**TASK STATEMENT**
Start with the first line of the data and end with the line that holds "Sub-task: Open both"; write out each one exactly.

□ □ □ □ □ □ □

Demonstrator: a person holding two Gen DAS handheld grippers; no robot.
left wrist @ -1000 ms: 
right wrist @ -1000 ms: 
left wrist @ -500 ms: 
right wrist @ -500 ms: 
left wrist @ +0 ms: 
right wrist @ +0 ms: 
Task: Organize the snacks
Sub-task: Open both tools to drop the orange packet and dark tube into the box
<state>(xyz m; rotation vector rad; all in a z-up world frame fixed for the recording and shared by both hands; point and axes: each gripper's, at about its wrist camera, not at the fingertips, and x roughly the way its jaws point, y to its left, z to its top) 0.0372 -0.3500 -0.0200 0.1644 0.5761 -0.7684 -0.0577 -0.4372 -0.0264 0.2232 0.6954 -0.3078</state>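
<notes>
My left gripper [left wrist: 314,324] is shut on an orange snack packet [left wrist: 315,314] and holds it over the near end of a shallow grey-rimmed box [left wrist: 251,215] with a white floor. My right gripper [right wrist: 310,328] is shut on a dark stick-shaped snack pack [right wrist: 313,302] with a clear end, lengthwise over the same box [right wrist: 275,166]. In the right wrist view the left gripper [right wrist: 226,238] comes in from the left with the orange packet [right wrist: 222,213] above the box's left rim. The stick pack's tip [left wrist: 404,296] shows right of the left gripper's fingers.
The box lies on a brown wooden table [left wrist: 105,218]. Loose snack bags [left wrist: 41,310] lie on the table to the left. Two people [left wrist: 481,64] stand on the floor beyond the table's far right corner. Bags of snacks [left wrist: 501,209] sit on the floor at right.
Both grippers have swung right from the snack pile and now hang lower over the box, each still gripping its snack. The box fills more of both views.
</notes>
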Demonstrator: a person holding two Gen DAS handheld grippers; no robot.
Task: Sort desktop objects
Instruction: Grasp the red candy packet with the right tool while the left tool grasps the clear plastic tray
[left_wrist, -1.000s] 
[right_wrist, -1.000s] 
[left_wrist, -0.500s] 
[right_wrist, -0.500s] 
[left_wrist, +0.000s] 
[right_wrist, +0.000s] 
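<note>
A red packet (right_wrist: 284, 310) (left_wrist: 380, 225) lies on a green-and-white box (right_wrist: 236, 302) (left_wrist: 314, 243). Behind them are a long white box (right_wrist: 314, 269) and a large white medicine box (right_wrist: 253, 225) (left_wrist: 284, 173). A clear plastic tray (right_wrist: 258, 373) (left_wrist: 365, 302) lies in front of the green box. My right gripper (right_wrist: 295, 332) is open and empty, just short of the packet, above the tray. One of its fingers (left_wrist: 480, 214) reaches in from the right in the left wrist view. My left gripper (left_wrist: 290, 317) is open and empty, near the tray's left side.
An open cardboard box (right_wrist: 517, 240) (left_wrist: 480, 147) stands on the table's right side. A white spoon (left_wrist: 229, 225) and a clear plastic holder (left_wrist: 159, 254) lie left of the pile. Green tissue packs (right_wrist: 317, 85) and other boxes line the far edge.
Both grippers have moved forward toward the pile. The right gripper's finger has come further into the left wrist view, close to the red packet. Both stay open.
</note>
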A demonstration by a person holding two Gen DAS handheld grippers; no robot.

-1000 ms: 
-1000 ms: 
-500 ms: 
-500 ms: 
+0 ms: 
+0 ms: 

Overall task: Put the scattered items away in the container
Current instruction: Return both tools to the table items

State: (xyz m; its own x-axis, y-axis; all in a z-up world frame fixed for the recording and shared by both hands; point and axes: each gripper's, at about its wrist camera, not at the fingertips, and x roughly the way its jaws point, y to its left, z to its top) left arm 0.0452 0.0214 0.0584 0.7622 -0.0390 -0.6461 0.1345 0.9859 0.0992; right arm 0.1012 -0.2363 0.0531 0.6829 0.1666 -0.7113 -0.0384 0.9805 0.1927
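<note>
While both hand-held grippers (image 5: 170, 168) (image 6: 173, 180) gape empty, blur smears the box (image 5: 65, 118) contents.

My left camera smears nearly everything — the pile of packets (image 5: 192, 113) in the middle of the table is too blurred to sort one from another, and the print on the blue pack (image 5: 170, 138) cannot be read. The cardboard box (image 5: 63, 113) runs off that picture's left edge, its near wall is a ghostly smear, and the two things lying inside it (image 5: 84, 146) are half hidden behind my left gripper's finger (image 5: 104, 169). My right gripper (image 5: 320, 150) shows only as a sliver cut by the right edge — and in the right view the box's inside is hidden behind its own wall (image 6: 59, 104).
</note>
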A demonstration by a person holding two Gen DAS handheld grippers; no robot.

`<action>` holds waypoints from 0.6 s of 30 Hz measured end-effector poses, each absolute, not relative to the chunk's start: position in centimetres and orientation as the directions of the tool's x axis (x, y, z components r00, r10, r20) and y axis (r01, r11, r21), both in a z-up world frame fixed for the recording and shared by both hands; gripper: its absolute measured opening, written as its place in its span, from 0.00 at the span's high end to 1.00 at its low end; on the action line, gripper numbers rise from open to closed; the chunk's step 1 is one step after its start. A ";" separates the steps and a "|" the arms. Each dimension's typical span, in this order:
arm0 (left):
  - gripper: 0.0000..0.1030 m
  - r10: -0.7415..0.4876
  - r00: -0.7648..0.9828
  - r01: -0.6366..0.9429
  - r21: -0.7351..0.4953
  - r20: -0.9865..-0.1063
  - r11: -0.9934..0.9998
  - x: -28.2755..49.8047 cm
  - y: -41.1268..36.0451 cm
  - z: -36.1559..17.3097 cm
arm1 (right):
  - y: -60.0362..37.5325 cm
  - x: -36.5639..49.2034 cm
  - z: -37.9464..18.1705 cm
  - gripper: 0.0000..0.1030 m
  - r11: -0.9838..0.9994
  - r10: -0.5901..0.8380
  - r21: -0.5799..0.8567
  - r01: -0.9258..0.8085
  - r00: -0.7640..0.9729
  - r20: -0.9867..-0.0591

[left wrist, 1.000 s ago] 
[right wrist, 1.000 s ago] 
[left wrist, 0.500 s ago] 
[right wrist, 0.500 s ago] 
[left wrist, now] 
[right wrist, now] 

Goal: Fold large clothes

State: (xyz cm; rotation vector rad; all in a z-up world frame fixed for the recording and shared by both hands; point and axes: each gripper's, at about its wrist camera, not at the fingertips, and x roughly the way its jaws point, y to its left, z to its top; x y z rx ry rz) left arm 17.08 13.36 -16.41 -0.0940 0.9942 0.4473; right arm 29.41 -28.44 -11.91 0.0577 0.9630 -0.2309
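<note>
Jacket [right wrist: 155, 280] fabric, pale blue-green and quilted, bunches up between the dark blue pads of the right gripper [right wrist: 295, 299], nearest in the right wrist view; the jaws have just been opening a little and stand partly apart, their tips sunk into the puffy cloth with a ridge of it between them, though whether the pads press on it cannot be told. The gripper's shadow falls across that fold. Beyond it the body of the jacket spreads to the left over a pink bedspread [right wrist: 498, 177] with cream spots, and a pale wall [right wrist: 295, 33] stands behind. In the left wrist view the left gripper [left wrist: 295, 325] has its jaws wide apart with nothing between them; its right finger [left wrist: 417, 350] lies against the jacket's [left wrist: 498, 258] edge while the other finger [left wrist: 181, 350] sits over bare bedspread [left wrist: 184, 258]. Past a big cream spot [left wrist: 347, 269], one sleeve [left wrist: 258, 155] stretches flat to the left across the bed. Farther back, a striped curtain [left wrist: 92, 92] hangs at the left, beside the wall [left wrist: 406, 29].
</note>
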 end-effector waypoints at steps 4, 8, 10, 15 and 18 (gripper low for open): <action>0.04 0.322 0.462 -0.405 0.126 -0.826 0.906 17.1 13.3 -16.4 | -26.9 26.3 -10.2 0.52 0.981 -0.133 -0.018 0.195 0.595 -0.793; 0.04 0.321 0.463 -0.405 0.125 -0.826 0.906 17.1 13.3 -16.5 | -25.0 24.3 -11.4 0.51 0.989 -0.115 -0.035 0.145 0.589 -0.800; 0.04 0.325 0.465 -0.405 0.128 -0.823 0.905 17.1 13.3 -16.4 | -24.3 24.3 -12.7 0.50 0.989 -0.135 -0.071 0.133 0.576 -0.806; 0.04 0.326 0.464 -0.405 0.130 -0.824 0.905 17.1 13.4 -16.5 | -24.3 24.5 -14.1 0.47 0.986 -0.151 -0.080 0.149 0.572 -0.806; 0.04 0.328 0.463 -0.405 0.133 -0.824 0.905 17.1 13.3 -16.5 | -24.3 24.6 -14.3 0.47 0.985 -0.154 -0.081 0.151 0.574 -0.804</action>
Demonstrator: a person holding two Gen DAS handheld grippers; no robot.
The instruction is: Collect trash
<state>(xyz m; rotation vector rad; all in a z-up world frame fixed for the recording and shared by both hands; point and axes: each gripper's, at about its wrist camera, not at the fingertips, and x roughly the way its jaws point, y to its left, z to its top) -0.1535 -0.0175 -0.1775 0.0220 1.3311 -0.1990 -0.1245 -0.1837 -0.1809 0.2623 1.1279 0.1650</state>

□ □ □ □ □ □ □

**ANSWER TO THE PROBLEM**
Demonstrator: a person holding two Gen DAS handheld grippers; no robot.
left wrist @ -1000 ms: 
right wrist @ -1000 ms: 
left wrist @ -500 ms: 
right wrist @ -500 ms: 
left wrist @ +0 ms: 
right wrist @ +0 ms: 
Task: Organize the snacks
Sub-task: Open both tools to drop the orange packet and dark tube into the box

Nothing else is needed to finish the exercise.